Dès les débuts de sa promotion, Un homme pressé avait tout de la comédie française populaire sans imagination, au détail prêt qu'il accueillait dans ses rangs le personnage littéraire des plateaux télé, le showman des amateurs d'auteur, Fabrice Luchini. Déjà croisé dans tout un tas de films plus ou moins bons (on se souviendra de sa prestation dans Jean-Philippe), l'artiste affiche une sympathie particulière, tant au niveau de son jeu que de l'aura qu'il peut avoir auprès du grand public.
Et l'on comprend rapidement, quand arrive le moment de l'AVC, qu'Un homme pressé n'existe que pour l'entraînement à la destruction de la langue française par ce grand défenseur de l'art littéraire. Il ne trouve d'intérêt que pour voir Luchini s'éclater comme un gosse dans un texte fait sur mesure, et qui donne un regard terriblement naïf et cliché sur les rapports familiaux, professionnels, la manière qu'on peut avoir de vivre la maladie et de tenter de la soigner.
Il n'y aura qu'à voir la représentation du milieu médical pour comprendre à quel point ceux à l'oeuvre ici n'y connaissent à la fois rien en maladies et en personnel de santé; infirmier à mi-chemin entre l'aide-soignant et le docteur, il porte la tenue bleu de l'un quand il arbore, par dessus, une blouse ouverte à la laxiste, tenue complètement proscrite en hôpital. D'autant plus que notre ami, important parce qu'il est un peu bête mais sincère, s'amuse à faire des courses de fauteuil roulant à toute allure, quand il ne tombe pas à la renverse de son trop plein de vitesse, en plein milieu de la salle de réception de l'hôpital. Met avis qu'on devrait s'attarder sur le sanger que représente ce benêt.

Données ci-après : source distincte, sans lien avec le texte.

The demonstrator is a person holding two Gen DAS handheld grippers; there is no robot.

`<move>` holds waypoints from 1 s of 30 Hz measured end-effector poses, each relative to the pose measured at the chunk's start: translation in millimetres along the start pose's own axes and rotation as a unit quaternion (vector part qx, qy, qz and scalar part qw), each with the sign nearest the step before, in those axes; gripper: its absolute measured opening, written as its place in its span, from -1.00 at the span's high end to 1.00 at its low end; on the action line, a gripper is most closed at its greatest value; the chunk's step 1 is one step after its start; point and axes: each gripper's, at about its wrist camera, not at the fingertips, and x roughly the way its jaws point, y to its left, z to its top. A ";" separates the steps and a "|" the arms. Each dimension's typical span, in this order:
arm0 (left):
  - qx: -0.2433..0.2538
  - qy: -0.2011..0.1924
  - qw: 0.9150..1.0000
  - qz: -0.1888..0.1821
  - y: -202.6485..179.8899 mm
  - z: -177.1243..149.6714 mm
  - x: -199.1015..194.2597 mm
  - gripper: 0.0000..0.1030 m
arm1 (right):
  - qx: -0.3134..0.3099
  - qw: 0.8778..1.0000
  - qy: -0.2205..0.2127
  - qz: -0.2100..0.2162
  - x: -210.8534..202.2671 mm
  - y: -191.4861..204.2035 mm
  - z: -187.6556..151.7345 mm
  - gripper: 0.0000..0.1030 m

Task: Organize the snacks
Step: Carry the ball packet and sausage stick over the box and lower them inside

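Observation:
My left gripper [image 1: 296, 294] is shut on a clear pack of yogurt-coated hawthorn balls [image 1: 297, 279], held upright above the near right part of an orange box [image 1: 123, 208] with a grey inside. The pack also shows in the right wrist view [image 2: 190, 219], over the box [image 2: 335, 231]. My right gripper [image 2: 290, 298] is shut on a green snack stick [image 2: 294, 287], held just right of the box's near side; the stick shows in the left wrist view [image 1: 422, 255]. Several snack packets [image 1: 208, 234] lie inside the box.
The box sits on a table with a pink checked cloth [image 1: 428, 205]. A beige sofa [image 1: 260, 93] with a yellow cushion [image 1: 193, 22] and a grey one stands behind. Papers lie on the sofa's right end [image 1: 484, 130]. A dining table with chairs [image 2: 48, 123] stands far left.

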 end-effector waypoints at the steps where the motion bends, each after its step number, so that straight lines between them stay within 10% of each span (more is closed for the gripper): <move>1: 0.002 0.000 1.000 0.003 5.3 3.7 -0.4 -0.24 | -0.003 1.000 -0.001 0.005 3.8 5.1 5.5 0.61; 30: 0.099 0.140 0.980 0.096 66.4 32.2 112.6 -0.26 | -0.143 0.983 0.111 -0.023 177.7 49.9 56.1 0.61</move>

On mettra du temps à y croire, et si au début la représentation de l'hôpital pourra hérisser le poil à celui qui l'a connu ou le connaît, on cherchera dès lors de l'autre côté pour se rassurer, sans jamais réussir. Parce que ce manque de réalisme est symptomatique de ce qui ne va pas dans ce film : désireux de trop en faire, il tombe rapidement dans le grotesque pour créer quelque ressort comique éculé, impression confirmée par le running-gag au café pour lequel Luchini, visiblement inspiré par le langage des "jeuns", enchaîne les expressions toutes faîtes pour arracher un sourire léger à son public, et recommencer plus tard avec toujours moins d'imagination.

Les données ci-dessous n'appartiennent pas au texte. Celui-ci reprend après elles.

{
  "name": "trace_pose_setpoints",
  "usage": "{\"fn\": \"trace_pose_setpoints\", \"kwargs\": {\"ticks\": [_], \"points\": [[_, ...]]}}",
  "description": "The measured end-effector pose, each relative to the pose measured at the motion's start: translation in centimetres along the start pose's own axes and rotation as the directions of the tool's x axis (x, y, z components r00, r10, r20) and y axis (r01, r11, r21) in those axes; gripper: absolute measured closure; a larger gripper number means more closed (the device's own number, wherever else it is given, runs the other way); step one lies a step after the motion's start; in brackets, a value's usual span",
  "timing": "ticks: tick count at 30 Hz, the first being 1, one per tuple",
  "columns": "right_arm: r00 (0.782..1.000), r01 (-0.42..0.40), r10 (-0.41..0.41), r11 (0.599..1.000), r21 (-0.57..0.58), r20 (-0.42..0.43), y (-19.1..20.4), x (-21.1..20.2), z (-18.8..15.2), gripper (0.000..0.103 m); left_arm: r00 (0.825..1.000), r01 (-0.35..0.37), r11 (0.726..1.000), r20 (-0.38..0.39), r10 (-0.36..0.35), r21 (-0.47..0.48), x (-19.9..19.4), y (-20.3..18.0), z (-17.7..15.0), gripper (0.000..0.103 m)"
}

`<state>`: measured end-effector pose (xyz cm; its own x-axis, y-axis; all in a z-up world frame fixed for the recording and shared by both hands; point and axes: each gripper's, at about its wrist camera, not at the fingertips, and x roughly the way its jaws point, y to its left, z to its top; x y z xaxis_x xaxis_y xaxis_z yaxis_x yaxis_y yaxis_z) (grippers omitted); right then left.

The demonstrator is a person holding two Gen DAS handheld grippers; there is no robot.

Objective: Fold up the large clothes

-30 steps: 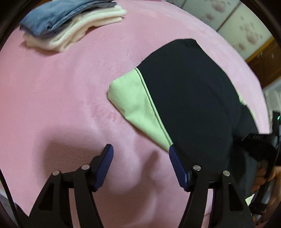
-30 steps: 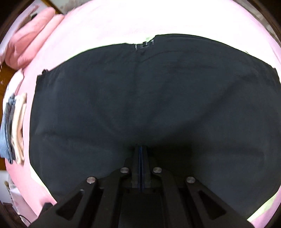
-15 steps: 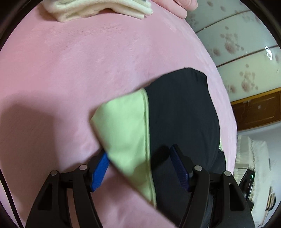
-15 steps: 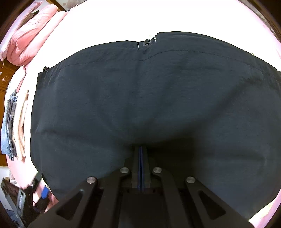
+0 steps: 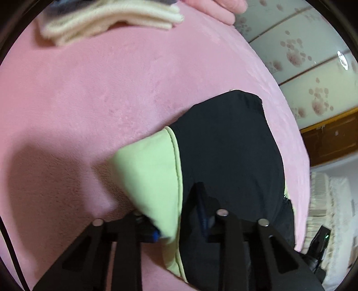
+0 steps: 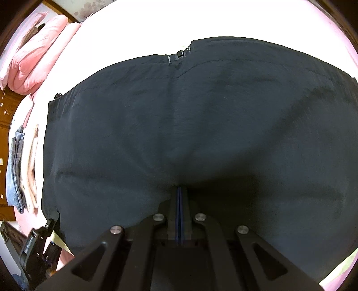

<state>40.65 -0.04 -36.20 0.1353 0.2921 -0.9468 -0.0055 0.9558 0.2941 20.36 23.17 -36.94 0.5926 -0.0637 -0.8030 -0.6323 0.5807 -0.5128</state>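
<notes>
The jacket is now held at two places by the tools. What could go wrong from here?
1. The left tool straddles the green hem corner of the jacket; its blue pads are not seen meeting, so the corner may slip out on lifting.
2. The right tool is shut on black fabric only; it may have pinched one layer, so the fold would drag unevenly.
3. A wide swing could disturb the folded stack.

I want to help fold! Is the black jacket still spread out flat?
Mostly spread. The jacket lies wide across the bed, only its green corner turned up.
</notes>
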Motion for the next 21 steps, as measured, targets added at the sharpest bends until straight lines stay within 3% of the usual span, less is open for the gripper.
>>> {"fn": "trace_pose_setpoints", "kwargs": {"ticks": [3,7,13,17,21], "points": [[1.000,-0.015,0.015,1.000,0.019,0.005,-0.9,-0.4,-0.2,0.103,0.998,-0.057,0.995,0.032,0.054,0.083,-0.6,-1.6,-0.4,0.089],[0.999,-0.046,0.046,0.997,0.054,0.018,-2.1,-0.5,-0.5,0.103,0.993,-0.119,0.972,0.030,0.116,0.202,-0.9,-3.5,-0.2,0.089],[0.996,-0.073,0.069,0.994,0.084,0.056,-3.8,-1.7,-1.2,0.103,0.997,-0.079,0.959,0.037,0.072,0.271,-1.5,-3.6,0.3,0.093],[0.991,-0.101,0.091,0.990,0.098,0.097,-4.6,-2.3,-2.5,0.103,0.992,-0.118,0.921,0.076,0.097,0.371,-2.5,-5.1,-0.1,0.093],[0.976,-0.199,0.184,0.970,0.137,0.117,-6.3,-2.5,-3.7,0.103,0.991,-0.110,0.900,0.119,0.065,0.422,-4.4,-7.5,-0.1,0.095]]}}
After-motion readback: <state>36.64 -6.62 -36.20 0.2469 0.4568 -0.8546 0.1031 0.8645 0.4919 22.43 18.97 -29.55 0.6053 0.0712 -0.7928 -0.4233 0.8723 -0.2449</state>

Un homme pressé va même jusqu'à s'enfermer dans ses clichés au point de se saborder seul en évoquant tous les lieux communs pathos possibles; du drame professionnel indispensable pour révéler les valeurs humaines et familiales (un an plus tard, La Mule lui donnait des cours d'écriture) au délire de comédie romantique où les deux amoureux doivent forcément passer par la séparation pour se retrouver après et vivre ensemble à vie, il s'évertue à s'enfoncer toujours plus profondément dans le prévisible jusqu'à ces interminables plans de paysage certes réussis car composés et aériens, mais qu'on pourra résumer comme une imagerie seulement permise par son budget confortable.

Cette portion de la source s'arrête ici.